Cela, aux temps présents, cela semble être un avertissement pour l’avenir que ceux qui étaient appelés à la couronne de France étaient élus sous certaines lois et conditions qui leur étaient limitées, et non poins comme tyrans avec une puissance absolue excessive et infinie.

Le peuple donc, en l’assemblée des Etats, avait toute puissance en l’élection qu’en la déposition des rois. »

Ce qui est très intéressant, c’est que de manière relativement idéaliste, François Hotman raconte que les Gaulois ont effectivement été soumis par les Romains, mais que les Francs sont intervenus et que, finalement, leurs traditions sont largement présentes en France. 

C’est une manière, bien sûr, d’appeler à se détourner de Rome et du Pape, de la Renaissance, pour se tourner vers l’humanisme et le protestantisme se développant alors dans les pays allemands et tchèques. C’est une tentative de modifier le choix stratégique fait par François Ier de se tourner vers l’Italie.

L’idéalisation des Francs est une manière de rejeter l’Italie de son époque. On lit ainsi dans la Francogallia :

« Acceptons cet augure, ceux-là sont véritablement les Francs [le terme étant lié au terme « liberté » historiquement], qui, après avoir renversé la tyrannie, ont su conserver leur liberté, même sous l’autorité royale ; ceux-là seuls sont dignes du vil nom d’esclaves, qui se soumettent à la violence des tyrans, aux brigands et aux bourreaux, comme des troupeaux aux bouchers.

Aussi les Francs ont toujours eu des rois, même lorsqu’ils déclaraient prendre en main la cause de la liberté, et en établissant des rois, ils ne se donnaient ni des tyrans, ni des bourreaux, mais des chefs, des gardiens et des défenseurs. »

La monarchie française, issue des Francs, aurait donc la même base et François Hotman peut affirmer en ce sens que :

« Le pouvoir suprême n’était pas attribué à tel ou tel homme, à Pépin, à Charles ou à Louis, mais à la majesté royale, dont le véritable et unique siège était l’Assemblée générale de la nation. »
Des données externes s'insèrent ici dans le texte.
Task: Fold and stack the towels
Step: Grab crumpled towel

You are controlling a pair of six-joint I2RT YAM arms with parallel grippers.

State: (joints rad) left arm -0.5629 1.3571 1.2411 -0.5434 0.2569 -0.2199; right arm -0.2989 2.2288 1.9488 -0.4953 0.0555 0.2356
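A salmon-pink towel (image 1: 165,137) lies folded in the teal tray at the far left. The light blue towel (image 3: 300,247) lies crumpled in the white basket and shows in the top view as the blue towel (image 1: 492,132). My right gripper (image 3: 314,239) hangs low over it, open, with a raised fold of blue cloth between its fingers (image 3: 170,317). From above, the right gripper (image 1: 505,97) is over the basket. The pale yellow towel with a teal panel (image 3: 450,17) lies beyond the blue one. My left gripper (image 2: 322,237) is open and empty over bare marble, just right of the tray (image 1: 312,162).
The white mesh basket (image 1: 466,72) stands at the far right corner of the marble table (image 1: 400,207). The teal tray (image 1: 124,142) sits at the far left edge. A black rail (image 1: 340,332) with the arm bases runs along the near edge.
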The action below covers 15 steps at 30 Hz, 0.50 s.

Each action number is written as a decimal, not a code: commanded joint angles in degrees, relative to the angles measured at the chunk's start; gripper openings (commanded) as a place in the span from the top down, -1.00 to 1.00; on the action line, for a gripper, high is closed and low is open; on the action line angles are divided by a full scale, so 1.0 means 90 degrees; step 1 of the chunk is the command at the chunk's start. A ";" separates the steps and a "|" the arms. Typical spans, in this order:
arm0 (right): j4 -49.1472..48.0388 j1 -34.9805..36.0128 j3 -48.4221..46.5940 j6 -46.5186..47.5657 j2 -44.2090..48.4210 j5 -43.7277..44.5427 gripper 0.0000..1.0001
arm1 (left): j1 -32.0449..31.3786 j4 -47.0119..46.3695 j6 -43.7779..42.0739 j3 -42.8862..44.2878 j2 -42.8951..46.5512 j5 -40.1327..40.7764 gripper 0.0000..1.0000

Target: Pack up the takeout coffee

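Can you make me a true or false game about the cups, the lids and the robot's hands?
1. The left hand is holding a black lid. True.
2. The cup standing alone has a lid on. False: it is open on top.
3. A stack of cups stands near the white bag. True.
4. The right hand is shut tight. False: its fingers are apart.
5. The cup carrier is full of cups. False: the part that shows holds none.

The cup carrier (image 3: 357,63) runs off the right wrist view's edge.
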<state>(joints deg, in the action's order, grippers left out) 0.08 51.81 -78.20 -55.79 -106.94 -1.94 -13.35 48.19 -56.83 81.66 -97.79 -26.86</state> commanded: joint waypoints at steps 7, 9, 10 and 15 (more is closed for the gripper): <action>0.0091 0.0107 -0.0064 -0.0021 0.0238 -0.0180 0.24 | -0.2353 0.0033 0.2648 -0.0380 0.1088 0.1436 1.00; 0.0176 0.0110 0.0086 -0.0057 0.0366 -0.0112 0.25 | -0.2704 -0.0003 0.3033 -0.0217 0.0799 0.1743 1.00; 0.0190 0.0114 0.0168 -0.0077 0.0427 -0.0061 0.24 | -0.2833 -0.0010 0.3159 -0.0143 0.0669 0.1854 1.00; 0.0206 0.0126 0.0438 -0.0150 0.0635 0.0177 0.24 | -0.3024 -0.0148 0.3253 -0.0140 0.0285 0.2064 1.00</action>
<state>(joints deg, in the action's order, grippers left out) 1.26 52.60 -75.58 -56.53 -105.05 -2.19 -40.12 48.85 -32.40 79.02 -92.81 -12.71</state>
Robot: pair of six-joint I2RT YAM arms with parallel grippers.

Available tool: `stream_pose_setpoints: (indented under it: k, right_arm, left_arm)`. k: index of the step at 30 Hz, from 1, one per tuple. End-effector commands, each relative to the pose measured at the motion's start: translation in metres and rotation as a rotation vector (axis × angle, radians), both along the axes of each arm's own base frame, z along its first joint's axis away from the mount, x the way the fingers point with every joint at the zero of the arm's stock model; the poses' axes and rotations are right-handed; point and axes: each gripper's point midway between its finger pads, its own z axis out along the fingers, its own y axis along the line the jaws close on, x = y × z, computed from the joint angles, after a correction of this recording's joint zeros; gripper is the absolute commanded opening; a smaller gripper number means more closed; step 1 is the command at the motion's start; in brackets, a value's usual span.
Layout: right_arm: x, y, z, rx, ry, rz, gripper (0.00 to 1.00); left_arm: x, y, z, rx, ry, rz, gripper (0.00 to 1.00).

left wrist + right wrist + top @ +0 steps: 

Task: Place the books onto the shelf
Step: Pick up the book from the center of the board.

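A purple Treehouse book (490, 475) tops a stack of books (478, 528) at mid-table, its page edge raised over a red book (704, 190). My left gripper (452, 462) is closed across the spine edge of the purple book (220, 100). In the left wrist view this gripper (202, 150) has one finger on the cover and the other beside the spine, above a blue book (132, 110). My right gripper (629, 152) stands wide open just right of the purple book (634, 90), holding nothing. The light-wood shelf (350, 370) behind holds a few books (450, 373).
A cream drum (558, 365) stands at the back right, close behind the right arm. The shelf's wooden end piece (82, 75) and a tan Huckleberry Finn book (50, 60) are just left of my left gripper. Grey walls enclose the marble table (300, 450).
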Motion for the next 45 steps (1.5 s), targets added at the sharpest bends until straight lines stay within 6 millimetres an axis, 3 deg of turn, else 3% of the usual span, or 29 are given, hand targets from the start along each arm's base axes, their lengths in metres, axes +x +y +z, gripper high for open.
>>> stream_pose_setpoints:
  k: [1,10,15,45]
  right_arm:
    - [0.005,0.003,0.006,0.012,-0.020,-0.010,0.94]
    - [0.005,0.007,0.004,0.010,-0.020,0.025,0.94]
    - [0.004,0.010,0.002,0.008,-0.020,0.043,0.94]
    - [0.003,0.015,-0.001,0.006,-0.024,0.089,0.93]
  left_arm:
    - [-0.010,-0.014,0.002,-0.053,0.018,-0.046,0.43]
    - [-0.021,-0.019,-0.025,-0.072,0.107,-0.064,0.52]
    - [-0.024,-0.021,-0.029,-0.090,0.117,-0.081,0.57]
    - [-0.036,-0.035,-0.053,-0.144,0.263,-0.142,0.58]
De ce fait, la guerre civile devient alors tout à fait justifiée dand certains cas :

« Toutes séditions sont fâcheuses ; cependant, il en est de justes et presque nécessaires, par exemple lorsque le peuple, opprimé par un tyran féroce, cherche son salut dans l’assemblée nationale régulièrement convoquée. »

Le courant monarchomaque oppose à la toute-puissance royale une assemblée nationale à laquelle le Roi serait obligé de se subordonner, cherchant à modifier l’option italienne choisie par François Ier et qui s’est notamment concrétisée par une importante influence italienne en France.